Reverse Transcription–Polymerase Chain Reaction

After reagents treatment, total RNA was extracted from primary PDL cells using the Trizol reagent (Invitrogen), and then complementary DNA (cDNA) synthesis was performed using either AccuPower RT PreMix (BIONEER, Daejeon, Korea) or Superscript III (Invitrogen). Samples without RTase served to verify the absence of genomic DNA. cDNAs were amplified by polymerase chain reaction (PCR) with HiPi Thermostable DNA polymerase (Elpis, Pusan, Korea) and the following primers (BIONEER): TRPM3 (5′-CACCTGATGACCAAGGAATG-3′ and 5′-C TTGTGTTTATCTTCTGGAGTG-3′), TRPV4 (5′-GAGG AGTTTCGAGAGCCATCTACG-3′ and 5′-CCGTCAGG TAGTTGACAATGTGGG-3′), RANKL (5′-CCAGCATC AAAATCCCAAGTTC-3′ and 5′-CTCCCACTGGCAGG TAAATACG-3′), OPG (5′-GTCTCCTGCTAACTCAGAA A-3′ and 5′-AAGACACTAAGCCAGTTAGG-3′), and GAPDH 5′-GTCGGAGTCAACGGATT-3′ and 5′-GCCA TGGGTGGAATCATA-3′). PCR was performed under the following conditions: 94°C for 5 min, 94°C for 30 s, 30 s for annealing step (temperatures varied upon primers), 72°C for 30 s, and followed by 72°C for 10 min after cycles were finished. The respective annealing temperature and cycles were 60°C and 35 cycles for TRPM3, 61°C and 35 cycles for TRPV4, 58°C and 35 cycles for RANKL, and 56°C, 30 cycles for OPG and GAPDH. The products were visualized on 1.5% agarose gels.

Western Blot

Whole cells were lysed with 100 µl RIPA buffer (Bio-solution, Suwon, Korea), including proteinase inhibitor cocktail (Roche, Lewes, UK), and 50 µg protein was separated by 8% to 10% sodium dodecyl sulfate polyacrylamide gel electrophoresis (SDS-PAGE). The proteins were transferred to a PVDF membrane (Whatman, Clifton, NJ, USA). After blocking with 5% skimmed milk (BD-Difco, Le Pont de Claix, France) in Tris buffered saline with Tween 20 (TBST; 20 Tris-HCl [pH 7.6], 137 NaCl, and 0.1% Tween 20 [in mM]) at room temperature for 1 h, the blots were incubated in primary antibodies against RANKL (1:1000), OPG (1:1000), and β-actin (1:40,000) in 5% skimmed milk and TRPM3 (1:2000) and TRPV4 (1:2000) in 1% bovine serum albumin (BSA). After a series of three washes with TBST, the blots were incubated in goat anti–rabbit antibody (1:10,000) in 5% skimmed milk. The blots were washed and detected by a mixture of luminol/enhancer solution and stable peroxide solution (Thermo Scientific, Rockford, IL, USA).
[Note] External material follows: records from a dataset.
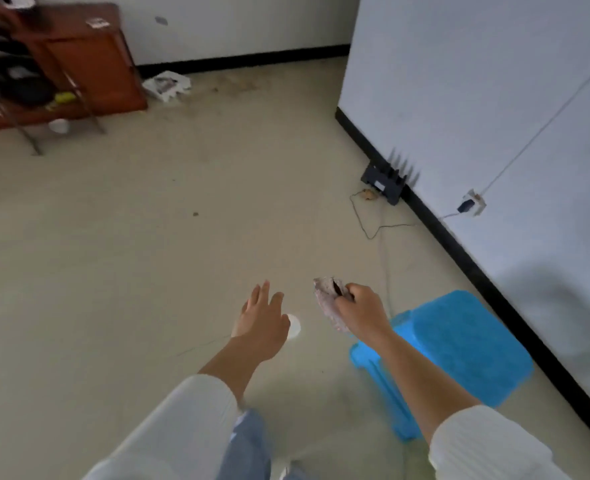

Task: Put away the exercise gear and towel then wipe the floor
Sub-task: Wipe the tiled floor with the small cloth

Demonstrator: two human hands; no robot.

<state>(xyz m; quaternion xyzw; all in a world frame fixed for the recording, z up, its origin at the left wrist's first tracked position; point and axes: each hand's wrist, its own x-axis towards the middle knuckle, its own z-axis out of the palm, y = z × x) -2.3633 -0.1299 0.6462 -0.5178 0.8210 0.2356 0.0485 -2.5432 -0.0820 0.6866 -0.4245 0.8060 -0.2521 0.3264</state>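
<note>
My right hand (361, 311) grips a crumpled pinkish-grey cloth (330, 303), held in the air above the beige floor (148, 254). My left hand (262, 323) stretches forward beside it with fingers straight and spread, holding nothing. A small white round object (294, 327) lies on the floor, partly hidden behind my left hand. No exercise gear is plainly in view.
A blue plastic stool (460, 344) stands on the right below my right arm. A black router (385, 178) and cables (373, 230) lie along the right wall. A brown wooden cabinet (89, 64) and crumpled paper (167, 84) are at the far left.
</note>
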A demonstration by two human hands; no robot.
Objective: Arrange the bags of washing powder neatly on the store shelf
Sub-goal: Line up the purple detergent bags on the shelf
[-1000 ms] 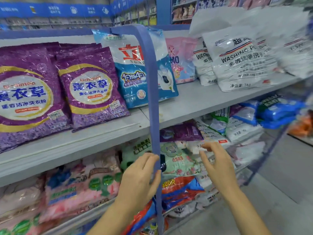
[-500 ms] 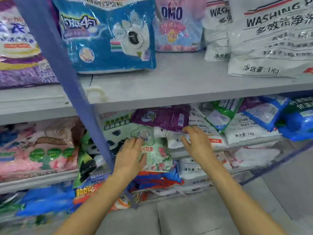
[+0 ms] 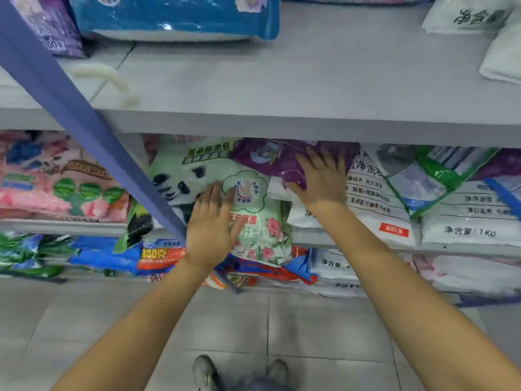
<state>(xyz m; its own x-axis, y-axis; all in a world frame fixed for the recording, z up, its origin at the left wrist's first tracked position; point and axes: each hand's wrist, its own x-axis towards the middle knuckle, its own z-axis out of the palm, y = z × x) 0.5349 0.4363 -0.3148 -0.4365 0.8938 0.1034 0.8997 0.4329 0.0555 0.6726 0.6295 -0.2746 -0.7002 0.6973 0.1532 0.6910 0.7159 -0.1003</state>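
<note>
A pale green bag with a panda and flowers (image 3: 253,218) hangs tilted over the front of the middle shelf (image 3: 62,225). My left hand (image 3: 212,221) lies flat on its lower left part, fingers straight. Above it a small purple bag (image 3: 270,159) lies askew across the green bag and a white bag with a red label (image 3: 372,204). My right hand (image 3: 321,179) rests on the purple bag's right end with fingers spread. Whether its thumb hooks under the bag's edge is hidden.
A blue upright post (image 3: 84,128) slants down just left of my left hand. The upper shelf (image 3: 282,88) carries blue, purple and white bags. Pink bags (image 3: 59,187) lie at the left, a green bag (image 3: 439,176) and white 1 kg bags (image 3: 468,218) at the right. Orange and blue bags (image 3: 158,255) crowd the lowest shelf.
The view has dropped and come closer to the middle shelf. Both hands have reached further in: the left now lies on the green panda bag, the right on the purple bag.
</note>
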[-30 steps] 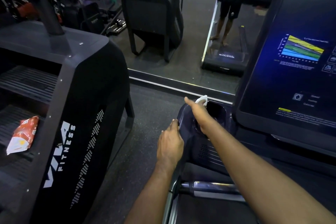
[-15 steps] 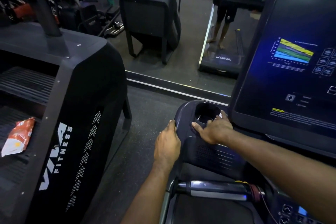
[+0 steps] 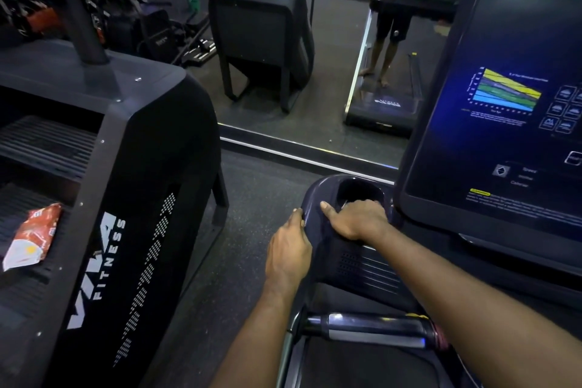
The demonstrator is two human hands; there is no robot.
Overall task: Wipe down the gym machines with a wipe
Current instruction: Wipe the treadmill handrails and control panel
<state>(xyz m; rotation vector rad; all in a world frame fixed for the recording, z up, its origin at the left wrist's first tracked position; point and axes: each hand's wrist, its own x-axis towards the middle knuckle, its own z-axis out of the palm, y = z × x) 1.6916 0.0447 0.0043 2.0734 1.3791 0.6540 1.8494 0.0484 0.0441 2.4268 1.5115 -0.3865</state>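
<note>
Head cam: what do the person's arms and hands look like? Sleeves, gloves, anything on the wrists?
Left forearm and right forearm are bare to the frame edge, no sleeve in view. Left hand and right hand are ungloved; no watch, band or ring shows.

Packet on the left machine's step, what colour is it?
The packet is red-orange and white, seen in the head view.

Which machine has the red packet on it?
The black FITNESS-lettered machine on the left; the red packet lies on its step. The treadmill console has none.
</note>
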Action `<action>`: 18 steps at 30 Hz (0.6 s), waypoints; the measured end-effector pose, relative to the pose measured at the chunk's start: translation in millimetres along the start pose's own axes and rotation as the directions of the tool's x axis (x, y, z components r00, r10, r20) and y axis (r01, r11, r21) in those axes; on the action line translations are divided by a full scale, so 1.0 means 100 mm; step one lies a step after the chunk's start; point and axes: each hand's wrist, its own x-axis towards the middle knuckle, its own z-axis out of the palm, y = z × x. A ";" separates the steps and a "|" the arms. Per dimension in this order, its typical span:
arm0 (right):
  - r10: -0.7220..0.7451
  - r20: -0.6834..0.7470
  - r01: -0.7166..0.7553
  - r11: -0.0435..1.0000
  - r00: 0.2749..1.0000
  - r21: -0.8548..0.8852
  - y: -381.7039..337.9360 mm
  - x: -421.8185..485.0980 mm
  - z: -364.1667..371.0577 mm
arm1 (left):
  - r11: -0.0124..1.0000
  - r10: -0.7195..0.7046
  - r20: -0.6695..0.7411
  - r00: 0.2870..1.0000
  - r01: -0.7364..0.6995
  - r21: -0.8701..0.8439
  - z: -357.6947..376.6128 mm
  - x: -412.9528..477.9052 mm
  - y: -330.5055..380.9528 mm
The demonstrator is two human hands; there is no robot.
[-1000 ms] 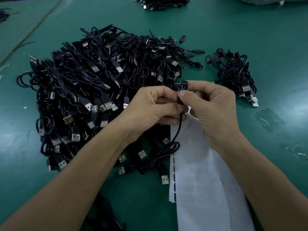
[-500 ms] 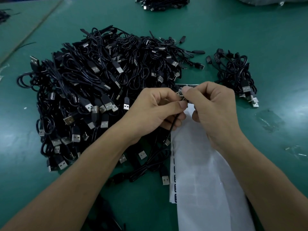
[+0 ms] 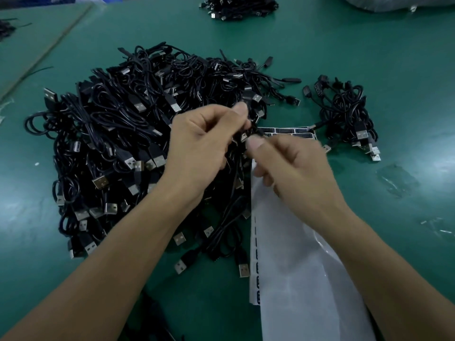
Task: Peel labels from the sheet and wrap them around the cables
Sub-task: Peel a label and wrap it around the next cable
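Both hands meet a little above the middle of the view, over the green table (image 3: 369,45). The left hand (image 3: 204,148) has its fingers curled, and its thumb and forefinger pinch one black cable (image 3: 246,134) near a small plug. The right hand (image 3: 298,168), at three o'clock of the left one, pinches the same cable with thumb and bent fingers. Both are blurred, so I cannot tell if a label is between the fingertips. The label sheet (image 3: 295,267) lies under the right wrist, with its rows of dark labels (image 3: 288,131) at twelve o'clock of the right hand. The large pile of cables (image 3: 118,134) spreads at nine o'clock, a small bundle (image 3: 349,112) at two o'clock, and another heap (image 3: 236,6) far at twelve.
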 end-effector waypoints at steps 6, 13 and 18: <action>-0.015 0.273 0.030 0.998 0.962 -0.051 -0.04 -0.13 0.13 | 0.994 -0.087 -0.133 0.987 0.078 -0.070 -0.03 0.04 0.00; -0.001 0.268 -0.074 0.961 0.964 0.267 -0.20 -0.09 -0.06 | 0.963 -0.176 -0.213 0.961 0.124 -0.239 -0.17 0.12 0.06; 0.088 0.041 -0.095 0.965 0.995 0.245 -0.20 0.03 -0.31 | 0.925 -0.256 -0.172 0.951 0.190 -0.328 -0.18 0.12 0.09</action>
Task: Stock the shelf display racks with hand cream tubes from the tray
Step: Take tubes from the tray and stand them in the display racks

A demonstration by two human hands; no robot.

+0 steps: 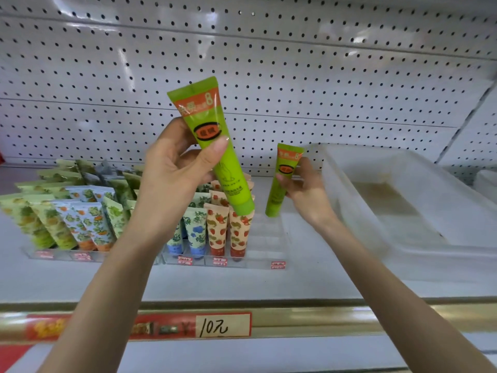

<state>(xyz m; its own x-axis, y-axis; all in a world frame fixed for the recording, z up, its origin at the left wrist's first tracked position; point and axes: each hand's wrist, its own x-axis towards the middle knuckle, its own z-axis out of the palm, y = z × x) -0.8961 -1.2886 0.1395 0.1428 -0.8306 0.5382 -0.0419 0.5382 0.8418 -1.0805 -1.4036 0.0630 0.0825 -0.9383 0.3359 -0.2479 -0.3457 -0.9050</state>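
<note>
Green tube (205, 117) pinched in fingers (215, 149) of left hand (169, 181); right hand (308, 191) grips second green tube (281, 188)

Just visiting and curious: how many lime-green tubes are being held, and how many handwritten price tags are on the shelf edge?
Lime-green plastic hand cream tubes, held: 2
Handwritten white paper price tags: 1
Total: 3

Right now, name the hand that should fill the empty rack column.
Right. The right hand holds the right tube cap-down over the empty column; the left hand holds the left tube tilted over the strawberry tubes.
</note>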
Intracellular Ca2+ Concentration ([Ca2+]i) Measurement

[Ca2+]i was measured as described previously (Son et al. 2009). In brief, human PDL cells were loaded with 5 µM of the acetoxymethyl-ester form of fura-2 (fura-2/AM) and 0.05% Pluronic F-127 for 50 min in physiological saline solution (PSS; 140 NaCl, 5 KCl, 1 MgCl2, 10 HEPES, 1 CaCl2, 10 glucose [in mM], 310 mOsm, pH 7.4) at room temperature. Fluorescence intensity was measured at excitation wavelengths (340/380 nm), and images were obtained at 2-s intervals. All data were analyzed with MetaFluor software (Molecular Devices, Downingtown, PA, USA). For hypotonic stress, PSS was replaced with a hypotonic solution (80 mM NaCl, 215 mOsm).

Whole-Cell Voltage Clamping

Whole-cell voltage clamp recordings were performed by the perforated patch-clamp method at room temperature. Currents were recorded in a MultiClamp 700B amplifier, subsequently digitized at a sampling rate of 10 kHz, and analyzed with pCLAMP10 software (Axon Instruments, Union City, CA, USA). The pipette resistance varied between 3 and 5 MO. Whole-cell currents were elicited by voltage ramps from −100 mV to +100 mV (400-ms duration) applied every 10 s from a holding potential of 0 mV. The bath solution contained (in mM) the following: 140 NaCl, 5 KCl, 2 CaCl2, 1 MgCl2, 10 HEPES, and 10 glucose, adjusted to pH 7.4 with NaOH. The internal solution for recording TRPV4 currents contained (in mM) the following: 140 KCl, 5 EGTA, and 10 HEPES, adjusted to pH 7.4 with KOH (Güler et al. 2002). The internal solution for recording TRPM3 currents contained (in mM) the following: 140 CsCl, 5 MgCl2, 10 BAPTA, and 10 HEPES, adjusted to pH 7.2 with CsOH, and the bath solution was changed to a K+-free external solution (Grimm et al. 2003).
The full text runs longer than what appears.